There she will help to catalogue and report on occupational licensing across the country.
“She has lived the ultimate cautionary tale,” said appraiser-author Jeremy Bagott. “She’s witnessed firsthand a licensing scheme run amok. You can’t get this from a book. Her career as a licensed real property appraiser in West Virginia will serve her well. She’s developed an eagle eye for identifying fiefdoms, restraint of trade, regulatory capture, conflicts of interest, self-dealing, government zealotry and rogue boards and commissions.”
Noble’s thinking over the years has evolved. She went from viewing occupational licensing as a necessary means to protect the safety and welfare of the public to a cynical tool promoted by established businesses to erect barriers against innovation and competition. This isn’t the case in all professions, she says, but it is in far too many.
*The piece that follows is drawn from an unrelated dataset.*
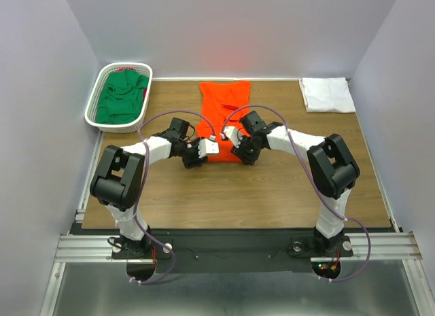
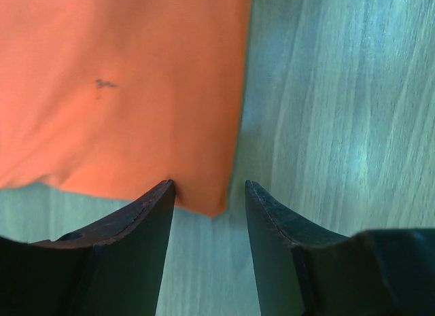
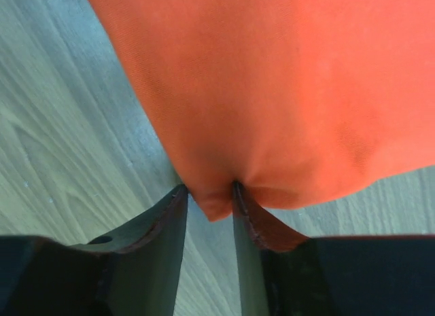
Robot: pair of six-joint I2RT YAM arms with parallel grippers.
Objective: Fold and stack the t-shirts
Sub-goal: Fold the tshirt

Recently, working with lead sponsor state Delegate Brandon Steele, along with Delegates Geoff Foster and Josh Booth, she helped bring about West Virginia House Bill 4285, a long-overdue statute that was signed into law in April.
The statute helps counter cronyism. It attempts to keep the board from maintaining a perpetual scarcity of appraisers in the state, which the board has done by slow-walking applications for years. All West Virginians indirectly paid the price for the artificial scarcity. The new law now requires the board to provide applicants a written statement within 15 calendar days of its decision to deny an applicant’s license or renewal request.
“The West Virginia appraiser licensing board has been a petri dish, incubating all manner of petty corruption over the years,” said Bagott.
In an attempt to quash one reported scheme, the new law bans any member of the West Virginia Real Estate Appraiser Licensing and Certification Board from disciplining a licensee and then hiring on as an expert witness in a lawsuit involving the licensee. The statute attempts to remove the board members’ financial incentive to penalize appraisers by eliminating the possibility of future revenue attached to their disciplinary actions.
Noble points out that in the 1950s, only about 5% of all occupations required licensing or certification. Today, that percentage has grown to about one-quarter of all U.S. jobs. Occupational licensing and other onerous regulations now limit access to diverse professions like dance instructor, hair braider, manicurist, tour guide, interior designer and many more.
She also points out the way in which occupational licensing limits mobility of America’s once famously mobile workforce. If one spouse is in a licensed profession, the family may not be able to simply pull up stakes and move to accommodate the job prospects of the other spouse because of licensing concerns in the new state. It keeps workers from going to where the jobs are. It also disproportionately harms military spouses.
Even in professions where most would agree licensing makes sense, the requirements of licensing are often both burdensome and aimed at protecting the market share of licensees, rather than addressing public health and safety.
Early in her career, esoteric concepts like “regulatory capture” were not on her radar by name, but the deadweight loss she experienced due to increasingly gratuitous regulations placed on real property appraisers made her want to understand the phenomenon and take action.
“I’m grateful to the many who’ve traveled the problem-solving journey with me,” she said. “I’ll be working on research papers, helping to build a national database of occupational licensing across the United States and taking intelligence to policy makers to help them make informed decisions.”
We wish her the very best.
Established in 2016, The Knee Center for the Study of Occupational Regulation (CSOR) is an academic research center currently within the John Chambers College of Business and Economics at West Virginia University. The Knee Center for the Study of Occupational Regulation offers student fellows the opportunity to conduct, analyze, and present research that goes toward developing a national database of occupational regulation, focusing on healthcare and other occupations.